Re: [PATCH] posix-cpu-timers: Cleanup CPU timers before freeing them during exec

From: Eric W. Biederman
Date: Tue Aug 09 2022 - 15:04:09 EST


Thadeu Lima de Souza Cascardo <cascardo@xxxxxxxxxxxxx> writes:

> Commit 55e8c8eb2c7b ("posix-cpu-timers: Store a reference to a pid not a
> task") started looking up tasks by PID when deleting a CPU timer.
>
> When a non-leader thread calls execve, it will switch PIDs with the leader
> process. Then, as it calls exit_itimers, posix_cpu_timer_del cannot find
> the task because the timer still points out to the old PID.

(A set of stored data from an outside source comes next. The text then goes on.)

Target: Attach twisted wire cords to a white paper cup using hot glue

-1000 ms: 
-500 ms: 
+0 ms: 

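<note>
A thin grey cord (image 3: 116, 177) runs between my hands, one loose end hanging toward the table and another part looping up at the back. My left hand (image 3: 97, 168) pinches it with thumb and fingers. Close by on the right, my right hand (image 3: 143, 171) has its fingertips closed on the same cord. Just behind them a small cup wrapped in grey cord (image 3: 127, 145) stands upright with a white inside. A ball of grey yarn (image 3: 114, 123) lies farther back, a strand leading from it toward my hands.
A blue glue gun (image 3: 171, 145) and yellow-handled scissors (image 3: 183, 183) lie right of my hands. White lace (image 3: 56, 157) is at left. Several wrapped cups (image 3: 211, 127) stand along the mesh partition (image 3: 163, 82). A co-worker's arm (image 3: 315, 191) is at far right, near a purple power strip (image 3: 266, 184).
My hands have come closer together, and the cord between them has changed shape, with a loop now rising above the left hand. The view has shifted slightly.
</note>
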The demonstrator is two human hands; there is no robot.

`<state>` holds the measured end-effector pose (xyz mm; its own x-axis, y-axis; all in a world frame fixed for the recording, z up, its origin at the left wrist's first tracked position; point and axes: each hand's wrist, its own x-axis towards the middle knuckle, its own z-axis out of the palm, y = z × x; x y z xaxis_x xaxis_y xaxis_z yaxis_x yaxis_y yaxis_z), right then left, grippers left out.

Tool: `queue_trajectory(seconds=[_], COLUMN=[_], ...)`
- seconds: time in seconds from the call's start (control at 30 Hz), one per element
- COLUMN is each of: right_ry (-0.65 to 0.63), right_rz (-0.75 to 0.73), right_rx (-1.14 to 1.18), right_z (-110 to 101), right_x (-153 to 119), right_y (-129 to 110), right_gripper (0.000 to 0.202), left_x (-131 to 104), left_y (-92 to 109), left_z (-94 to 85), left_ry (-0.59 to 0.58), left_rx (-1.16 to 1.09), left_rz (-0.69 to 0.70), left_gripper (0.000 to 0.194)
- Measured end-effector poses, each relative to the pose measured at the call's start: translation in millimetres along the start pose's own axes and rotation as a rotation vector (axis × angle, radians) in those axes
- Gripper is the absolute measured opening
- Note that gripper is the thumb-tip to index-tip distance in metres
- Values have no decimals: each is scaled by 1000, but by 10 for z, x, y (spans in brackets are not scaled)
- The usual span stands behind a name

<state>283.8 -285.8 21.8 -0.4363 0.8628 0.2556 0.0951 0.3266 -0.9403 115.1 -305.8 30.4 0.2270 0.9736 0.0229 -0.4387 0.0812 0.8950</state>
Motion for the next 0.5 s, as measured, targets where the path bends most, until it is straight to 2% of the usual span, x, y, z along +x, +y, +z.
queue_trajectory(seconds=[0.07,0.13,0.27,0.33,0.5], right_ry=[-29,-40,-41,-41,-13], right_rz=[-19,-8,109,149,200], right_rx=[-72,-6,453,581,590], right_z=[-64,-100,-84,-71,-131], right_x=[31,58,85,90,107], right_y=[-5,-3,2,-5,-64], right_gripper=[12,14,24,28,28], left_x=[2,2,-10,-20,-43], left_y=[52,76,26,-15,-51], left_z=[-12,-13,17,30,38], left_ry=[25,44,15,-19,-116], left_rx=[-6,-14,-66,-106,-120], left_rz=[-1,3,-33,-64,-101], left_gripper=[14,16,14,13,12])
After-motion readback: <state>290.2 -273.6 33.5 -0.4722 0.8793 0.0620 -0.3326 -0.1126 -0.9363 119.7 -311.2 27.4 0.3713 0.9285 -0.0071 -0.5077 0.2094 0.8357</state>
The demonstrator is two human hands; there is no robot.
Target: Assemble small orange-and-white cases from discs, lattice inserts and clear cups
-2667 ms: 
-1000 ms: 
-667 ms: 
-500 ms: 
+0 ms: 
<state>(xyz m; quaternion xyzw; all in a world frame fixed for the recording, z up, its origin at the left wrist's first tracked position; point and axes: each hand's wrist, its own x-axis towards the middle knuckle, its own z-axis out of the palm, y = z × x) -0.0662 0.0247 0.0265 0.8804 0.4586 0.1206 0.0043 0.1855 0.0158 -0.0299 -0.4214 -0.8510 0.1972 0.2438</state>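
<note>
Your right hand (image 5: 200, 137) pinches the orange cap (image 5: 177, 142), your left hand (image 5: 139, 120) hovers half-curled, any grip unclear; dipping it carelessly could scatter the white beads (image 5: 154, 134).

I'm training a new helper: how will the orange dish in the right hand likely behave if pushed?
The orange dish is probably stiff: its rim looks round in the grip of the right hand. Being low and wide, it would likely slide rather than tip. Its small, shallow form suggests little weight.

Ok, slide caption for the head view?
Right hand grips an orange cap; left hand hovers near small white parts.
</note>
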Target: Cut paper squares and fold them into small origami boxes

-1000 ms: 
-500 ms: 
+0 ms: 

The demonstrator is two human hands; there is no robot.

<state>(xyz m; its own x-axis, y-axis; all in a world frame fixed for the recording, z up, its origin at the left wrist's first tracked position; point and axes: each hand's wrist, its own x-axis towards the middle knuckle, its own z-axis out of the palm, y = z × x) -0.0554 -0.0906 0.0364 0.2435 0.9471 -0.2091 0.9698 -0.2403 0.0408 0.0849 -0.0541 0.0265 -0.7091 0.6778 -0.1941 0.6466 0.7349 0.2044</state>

I think this description is missing something.

Looking at how clock_pid_type selects which task to go through
to obtain the sighand lock, and the fact that the sighand_struct
can change during exec all make me think that this change isn't
necessarily wrong, I am just trying to understand what is going
on that makes this necessary.

The function cpu_timer_task_rcu should return the one remaining task if
it is process wide timer, as all of the other threads have been reaped
after de_thread.

For a per thread timer for the surviving thread I can see exchange_tids
causing clock_pid_type to returning the threads old pid, and which
exchange_tids attached to a task that de_thread has freed with
release_task.

If that analysis is correct I think your change is safe only
because posix_cpu_timers_exit does not do anything with the pids.

Perhaps it would be better to do something like the diff below. That
is always call posix_cpu_timers_exit before exchange_tids can run. That
way there is nothing clever going on for us to stumble over later.

Once long ago I tried to remove the pid swap but unfortunately the
glibc pthread relies on the fact that getpid() == gettid() for the
first thread after exec. Sigh.

diff --git a/fs/exec.c b/fs/exec.c
index 45914e57c0d5..a2a0b3faf603 100644
--- a/fs/exec.c
+++ b/fs/exec.c
@@ -1072,6 +1072,10 @@ static int de_thread(struct task_struct *tsk)
if (!thread_group_leader(tsk))
sig->notify_count--;

+#ifdef CONFIG_POSIX_TIMERS
+ /* Cleanup the per thread timers before the pid changes */
+ posix_cpu_timers_exit(tsk);
+#endif
while (sig->notify_count) {
__set_current_state(TASK_KILLABLE);
spin_unlock_irq(lock);
diff --git a/kernel/exit.c b/kernel/exit.c
index 4f7424523bac..f7e19b73cf6c 100644
--- a/kernel/exit.c
+++ b/kernel/exit.c
@@ -104,7 +104,6 @@ static void __exit_signal(struct task_struct *tsk)
spin_lock(&sighand->siglock);

#ifdef CONFIG_POSIX_TIMERS
- posix_cpu_timers_exit(tsk);
if (group_dead)
posix_cpu_timers_exit_group(tsk);
#endif
@@ -772,6 +771,12 @@ void __noreturn do_exit(long code)
if (tsk->mm)
sync_mm_rss(tsk->mm);
acct_update_integrals(tsk);
+#ifdef CONFIG_POSIX_TIMERS
+ /* Cleanup the per thread timers before de_thread can change the pid */
+ spin_lock_irq(&tsk->sighand->siglock);
+ posix_cpu_timers_exit(tsk);
+ spin_unlock_irq(&tsk->sighand->siglock);
+#endif
group_dead = atomic_dec_and_test(&tsk->signal->live);
if (group_dead) {
/*

Eric